| ENTRIES SHOWN |
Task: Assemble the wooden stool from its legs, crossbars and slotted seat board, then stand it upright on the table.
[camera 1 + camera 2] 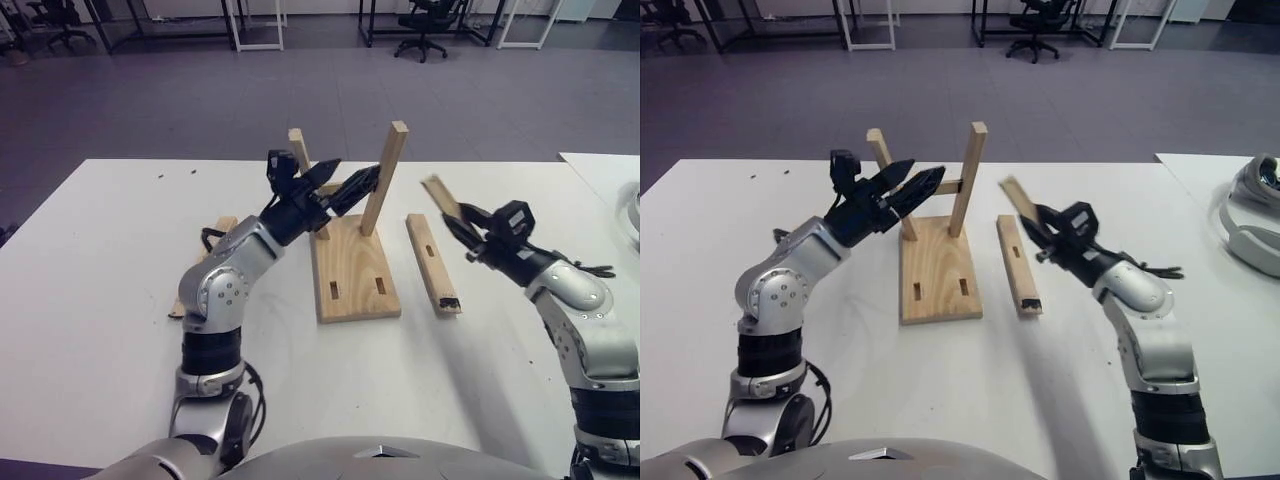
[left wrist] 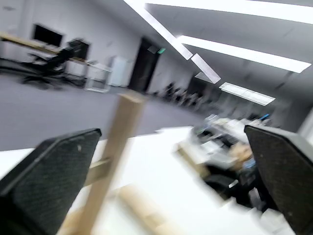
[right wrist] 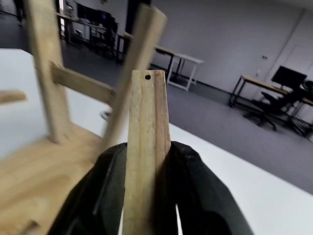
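The seat board (image 1: 355,270) lies flat mid-desk (image 1: 100,300) with two legs (image 1: 385,175) upright in its far slots, joined by a crossbar (image 1: 945,186); the near slots are empty. The left gripper (image 1: 923,172) has its fingers spread open near the crossbar, and the right gripper (image 1: 1045,228) has its fingers clamped on a raised leg (image 1: 1018,200). An angled insertion could jam this leg, and a left-arm nudge could topple the uprights.

Bright ceiling strip lights (image 2: 244,54) cast soft shadows across the white table (image 1: 90,330).
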### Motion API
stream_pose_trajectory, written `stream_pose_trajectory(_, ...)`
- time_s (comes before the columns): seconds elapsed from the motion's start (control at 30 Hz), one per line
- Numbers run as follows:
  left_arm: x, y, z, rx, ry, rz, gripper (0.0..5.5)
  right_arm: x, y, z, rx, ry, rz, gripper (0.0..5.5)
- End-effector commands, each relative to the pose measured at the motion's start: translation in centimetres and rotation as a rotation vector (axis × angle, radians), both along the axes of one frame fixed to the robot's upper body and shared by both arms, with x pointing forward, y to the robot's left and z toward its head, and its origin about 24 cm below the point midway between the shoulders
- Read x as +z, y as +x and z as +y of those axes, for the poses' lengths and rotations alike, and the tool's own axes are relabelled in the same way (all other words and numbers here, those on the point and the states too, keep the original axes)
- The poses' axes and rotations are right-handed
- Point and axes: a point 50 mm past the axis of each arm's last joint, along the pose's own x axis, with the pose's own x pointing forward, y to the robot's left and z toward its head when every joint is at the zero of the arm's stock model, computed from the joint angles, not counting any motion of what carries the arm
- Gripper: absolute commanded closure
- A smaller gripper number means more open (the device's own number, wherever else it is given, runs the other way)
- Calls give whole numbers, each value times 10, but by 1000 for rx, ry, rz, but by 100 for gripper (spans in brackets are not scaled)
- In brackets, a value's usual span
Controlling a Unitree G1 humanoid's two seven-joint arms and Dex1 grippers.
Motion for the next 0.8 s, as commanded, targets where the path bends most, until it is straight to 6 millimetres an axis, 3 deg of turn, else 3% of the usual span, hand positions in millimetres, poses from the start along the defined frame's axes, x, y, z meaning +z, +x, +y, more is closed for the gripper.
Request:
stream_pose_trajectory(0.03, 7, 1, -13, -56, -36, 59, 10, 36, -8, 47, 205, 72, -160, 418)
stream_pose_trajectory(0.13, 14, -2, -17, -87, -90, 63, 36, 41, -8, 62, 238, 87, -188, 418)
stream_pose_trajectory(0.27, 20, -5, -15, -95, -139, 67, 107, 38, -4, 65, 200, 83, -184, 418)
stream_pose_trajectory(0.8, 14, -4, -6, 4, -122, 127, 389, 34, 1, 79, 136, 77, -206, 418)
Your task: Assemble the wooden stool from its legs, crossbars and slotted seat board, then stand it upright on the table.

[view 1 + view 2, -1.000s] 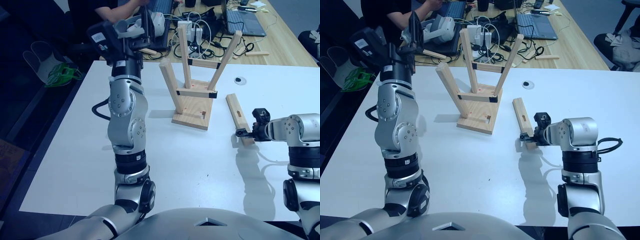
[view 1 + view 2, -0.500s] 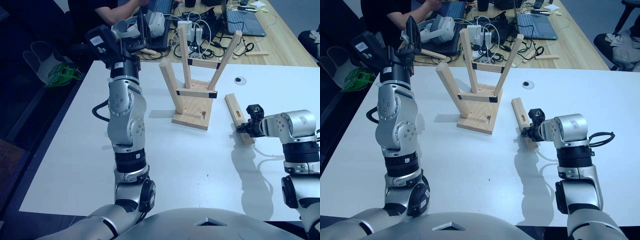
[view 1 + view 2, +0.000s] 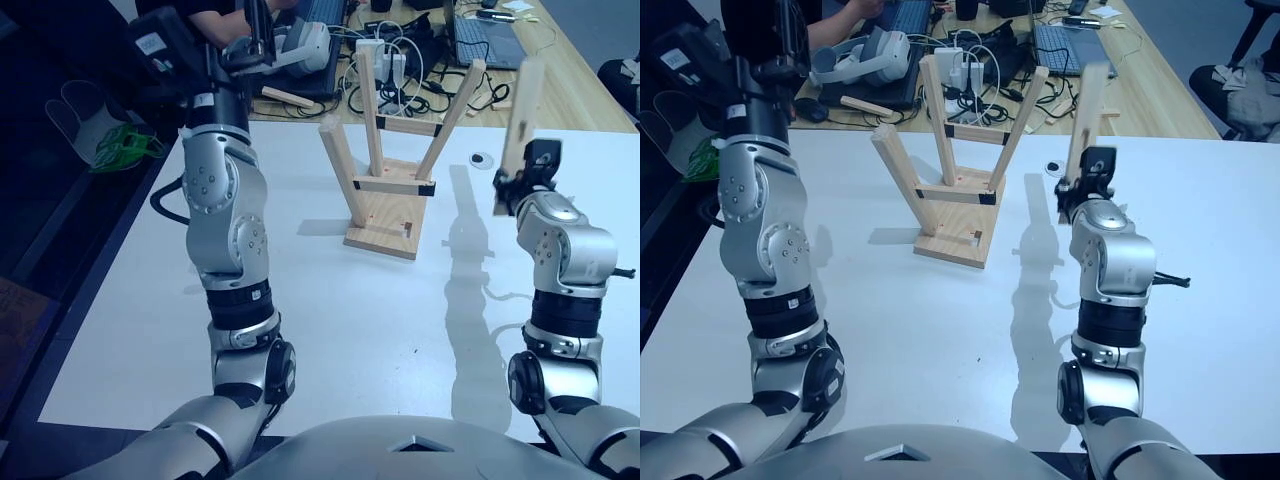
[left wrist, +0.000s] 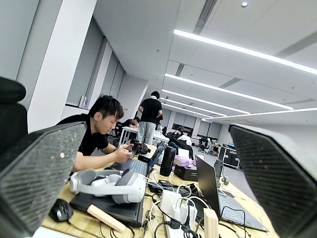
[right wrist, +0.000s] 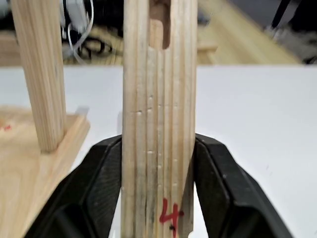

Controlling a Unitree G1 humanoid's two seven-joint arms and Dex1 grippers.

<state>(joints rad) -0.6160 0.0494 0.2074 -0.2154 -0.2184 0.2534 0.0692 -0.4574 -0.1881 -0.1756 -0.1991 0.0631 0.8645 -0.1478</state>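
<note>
Over white table (image 3: 330, 320), right fingers (image 5: 94, 188) clamp upright wooden leg (image 5: 158, 124).

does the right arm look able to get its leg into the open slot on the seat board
Probably yes: the right tool holds the leg upright, and the slot lies on that side of the seat board, nothing between.

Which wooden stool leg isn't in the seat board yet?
The pale wooden leg held upright in the right pincer; the other three stand in the slotted seat board.
</note>
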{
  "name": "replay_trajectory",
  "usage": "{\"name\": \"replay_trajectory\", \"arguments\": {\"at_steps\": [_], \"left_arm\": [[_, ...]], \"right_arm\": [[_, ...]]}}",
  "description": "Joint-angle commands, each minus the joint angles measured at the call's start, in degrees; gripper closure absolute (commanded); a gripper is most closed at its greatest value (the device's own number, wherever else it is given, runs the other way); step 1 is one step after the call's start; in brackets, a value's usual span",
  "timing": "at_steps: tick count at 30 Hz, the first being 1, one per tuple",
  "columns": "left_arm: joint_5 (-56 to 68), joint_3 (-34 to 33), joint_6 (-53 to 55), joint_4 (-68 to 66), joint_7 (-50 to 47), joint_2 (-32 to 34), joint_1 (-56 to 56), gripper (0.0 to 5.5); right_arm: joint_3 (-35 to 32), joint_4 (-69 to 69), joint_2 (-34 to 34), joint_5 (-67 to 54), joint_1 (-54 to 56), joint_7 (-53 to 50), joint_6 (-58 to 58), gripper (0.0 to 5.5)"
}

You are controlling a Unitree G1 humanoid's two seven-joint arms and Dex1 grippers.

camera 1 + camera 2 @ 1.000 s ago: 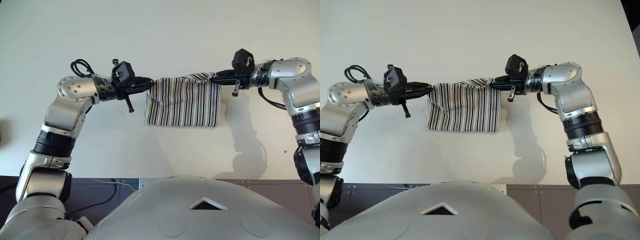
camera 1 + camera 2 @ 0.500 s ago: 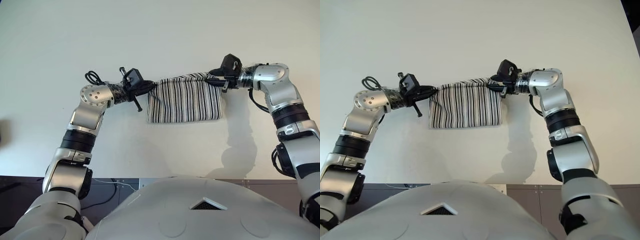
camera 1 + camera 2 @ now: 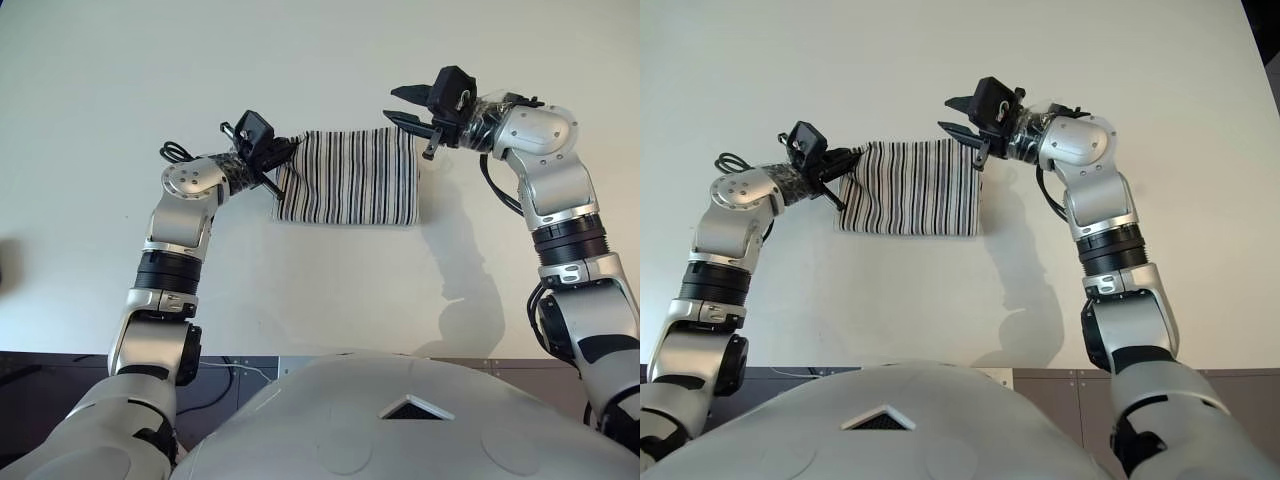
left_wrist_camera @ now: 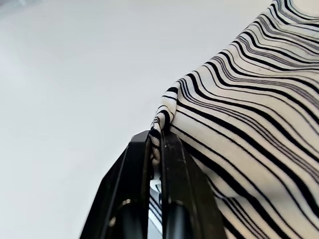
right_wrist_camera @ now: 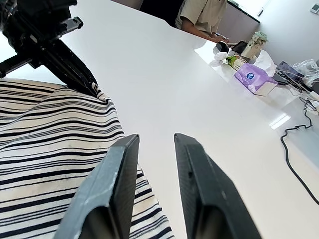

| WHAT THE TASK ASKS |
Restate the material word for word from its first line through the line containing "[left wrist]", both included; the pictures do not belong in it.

| ANSWER TO THE EXERCISE |
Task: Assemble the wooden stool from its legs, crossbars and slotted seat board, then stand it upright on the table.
[camera 1 + camera 2] 
[left wrist] 

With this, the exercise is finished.